We previously reported on proposed regulations under the Mental Health Parity and Addiction Equity Act (MHPAEA). If adopted in final form, these regulations would vastly complicate compliance by group health plans and health insurance issuers with an already challenging set of mental health parity rules.

The proposed regulations deal principally with non-quantitative treatment limitations (NQTLs), i.e., non-numeric benefit coverage limits that must be no more restrictive for mental health and substance use disorder (MH/SUD) benefits than for medical surgical (M/S) benefits. Examples of NQTLs include prior authorization requirements, concurrent review, standards for provider admission, Rx formulary design, and fail-first policies or step therapy protocols.

The proposed regulations set out new requirements on NQTLs that include a three-part test consisting of a “no more restrictive” requirement, a “design and application” requirement and a “data evaluation requirement.” There is also a new meaningful benefit requirement, under which plans and issuers must provide meaningful benefits for MH/SUD treatment where the plan also provides a corresponding M/S benefit. With perhaps the exception of the “design and application” requirement, each of these requirements represents a major new compliance obligation on the part of plans and issuers.

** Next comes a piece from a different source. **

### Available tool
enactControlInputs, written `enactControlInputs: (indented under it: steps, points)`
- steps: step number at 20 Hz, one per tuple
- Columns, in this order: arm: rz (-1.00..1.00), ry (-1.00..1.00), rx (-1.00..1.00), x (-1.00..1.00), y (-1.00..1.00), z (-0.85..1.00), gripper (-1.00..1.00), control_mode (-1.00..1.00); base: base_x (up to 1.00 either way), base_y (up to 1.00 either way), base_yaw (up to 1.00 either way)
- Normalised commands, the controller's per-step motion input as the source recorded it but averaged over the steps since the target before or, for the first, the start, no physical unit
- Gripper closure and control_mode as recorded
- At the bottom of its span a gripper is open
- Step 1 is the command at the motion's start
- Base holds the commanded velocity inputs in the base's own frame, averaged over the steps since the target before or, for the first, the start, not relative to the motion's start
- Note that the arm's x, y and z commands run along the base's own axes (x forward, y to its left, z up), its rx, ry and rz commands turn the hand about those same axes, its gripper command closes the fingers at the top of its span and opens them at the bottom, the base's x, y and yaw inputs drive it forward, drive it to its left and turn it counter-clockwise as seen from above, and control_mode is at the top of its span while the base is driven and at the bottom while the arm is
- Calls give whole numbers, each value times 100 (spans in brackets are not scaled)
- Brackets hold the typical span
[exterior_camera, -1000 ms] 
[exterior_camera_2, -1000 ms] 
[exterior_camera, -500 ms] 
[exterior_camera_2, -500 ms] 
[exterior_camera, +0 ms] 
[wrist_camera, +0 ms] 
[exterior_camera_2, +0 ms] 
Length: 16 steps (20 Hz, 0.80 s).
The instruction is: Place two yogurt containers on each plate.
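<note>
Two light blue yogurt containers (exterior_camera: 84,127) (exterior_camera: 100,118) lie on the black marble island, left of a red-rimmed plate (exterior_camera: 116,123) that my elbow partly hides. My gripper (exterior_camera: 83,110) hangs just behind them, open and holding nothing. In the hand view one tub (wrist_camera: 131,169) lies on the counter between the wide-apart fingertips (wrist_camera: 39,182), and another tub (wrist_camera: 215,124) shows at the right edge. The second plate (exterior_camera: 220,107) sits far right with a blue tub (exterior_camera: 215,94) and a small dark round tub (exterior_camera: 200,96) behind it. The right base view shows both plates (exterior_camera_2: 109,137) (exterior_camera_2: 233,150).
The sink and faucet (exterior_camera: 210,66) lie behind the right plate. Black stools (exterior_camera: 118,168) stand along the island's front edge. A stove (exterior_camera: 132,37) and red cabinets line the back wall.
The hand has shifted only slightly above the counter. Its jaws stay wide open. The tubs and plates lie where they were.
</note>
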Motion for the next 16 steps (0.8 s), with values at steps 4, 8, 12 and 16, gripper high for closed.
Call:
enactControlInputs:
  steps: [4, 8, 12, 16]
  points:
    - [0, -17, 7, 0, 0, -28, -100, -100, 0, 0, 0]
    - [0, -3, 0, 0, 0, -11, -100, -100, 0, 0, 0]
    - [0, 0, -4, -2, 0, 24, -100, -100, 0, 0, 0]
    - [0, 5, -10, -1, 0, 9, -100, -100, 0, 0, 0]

This blog post focuses on the “no more restrictive” requirement. Future posts will examine the other requirements.

MHPAEA regulates aggregate lifetime and annual dollar limits, financial requirements, and treatment limitations. (The Affordable Care Act bars lifetime and annual dollar limits on essential health benefits (EHBs). Under MHPAEA, plans and issuers may not be able to impose lifetime and annual dollar limits on MH/SUD benefits that are not EHBs.) Treatment limitations are subdivided into quantitative treatment limitations (QTLs) (e.g., number of days or visits covered) and NQTLs.

The 2013 final MHPAEA regulations apply numerical standards testing to financial requirements and QTLs. These final regulations also adopted six classifications of benefits for this purpose: inpatient, in-network; inpatient, out-of-network; outpatient, in-network; outpatient, out-of-network; emergency care; and prescription drugs. To comply, a financial requirement or QTL imposed on an MH/SUD benefit must be no more restrictive than the predominant financial requirement or QTL that applies to substantially all M/S benefits in a classification. For this purpose:

  • Substantially all” means that the financial limitation or QTL applies to at least two-thirds of all M/S benefits in the classification; and
  • “Predominant” means the level of financial requirement or QTL that applies to more than one-half of the M/S benefits in the relevant classification.

The 2013 final regulations largely rely on a subjective analysis of the processes, strategies, evidentiary standards, and other factors used in the application of NQTLs. The proposed regulations retain this subjective standard and layer on a quantitative “no more restrictive” requirement. As proposed, NQTLs would be subject to numerical standards testing similar to the current law testing that applies to financial requirements and NQTLs. While the “substantially all” prong would not change, some minor modifications would be made to the “predominant” prong. Under the proposed regulations, when testing NQTLs, the term “predominant” [...]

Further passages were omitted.